CONVICTED Ghanaian businessman Kingsley Atta Gansah, who was early last year slapped with a mandatory five-year jail term

CONVICTED Ghanaian businessman Kingsley Atta Gansah, who was early last year slapped with a mandatory five-year jail term for contravening the Gold Trade Act, had his appeal against both conviction and sentence struck off the roll yesterday after the matter was erroneously set down for hearing in a wrong court.


The matter, which was supposed to be heard in a court which entertains appeals on both conviction and sentence, was yesterday set down to be head in a criminal appeals court prompting the registrar to inform the parties that the matter would have to be reset for hearing in a proper court.

In March last year, Gansah appeared before Harare magistrate Donald Ndirowei and pleaded guilty to possessing gold without a valid licence resulting in his incarceration.

The Ghanaian was later granted bail after making an application for bail pending appeal against sentence.

He made another application for the release of his passport, which was again granted before skipping the country resulting in a warrant of arrest being issued. In his heads of arguments, lawyer Admire Rubaya, who is representing Gansah, said he intended to change his client’s guilty plea.

“It is clear, however, from the surrounding circumstances of the matter that the guilty plea was not properly tendered and therefore entered. Appellant will on appeal apply to alter the plea to one of not guilty and move for consequential relief,” Rubaya argued.

“The honourable court erred in failing to appreciate that a defence may have emerged from the facts of the case that accused (Gansah) was not in possession of the gold in question as he did not have the keys and or combinations to unlock the safe . . . thus he was not in physical control of the gold.”

However, chief law officer Chris Mutangadura, who is representing the State, argued that Gansah was a fugitive and as such had no locus standi to be heard by the courts.

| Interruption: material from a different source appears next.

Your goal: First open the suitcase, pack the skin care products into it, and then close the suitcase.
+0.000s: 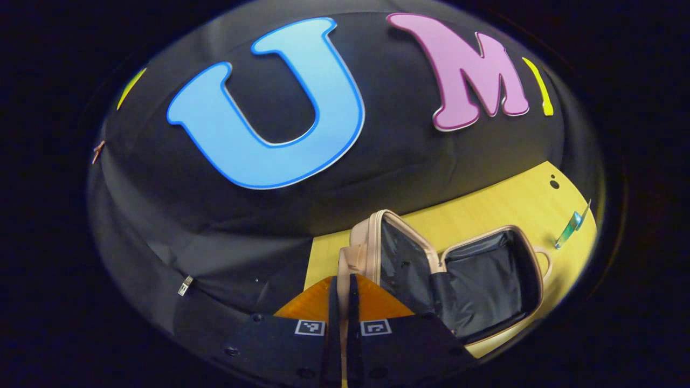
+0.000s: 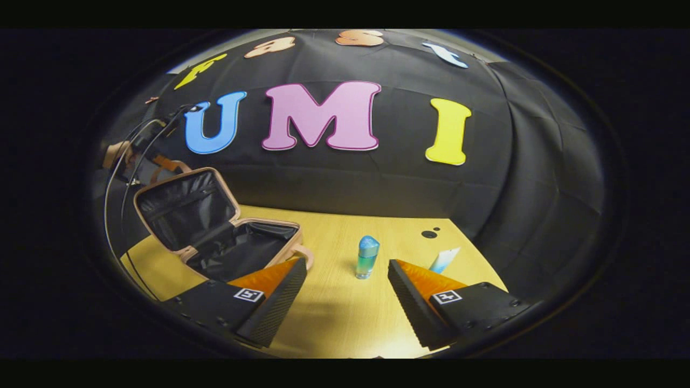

“It is submitted that the appellant (Gansah) has absconded from the jurisdiction of this court after having been given his passport pursuant to an application for alteration of bail conditions pending appeal,” Mutangadura said in his heads of arguments.

“The accused person defaulted returning to this jurisdiction and a warrant of arrest was issued against him. Therefore, he lacks the requisite locus standi to prosecute his appeal. In fact, the appeal must be dismissed without hearing on the merits.”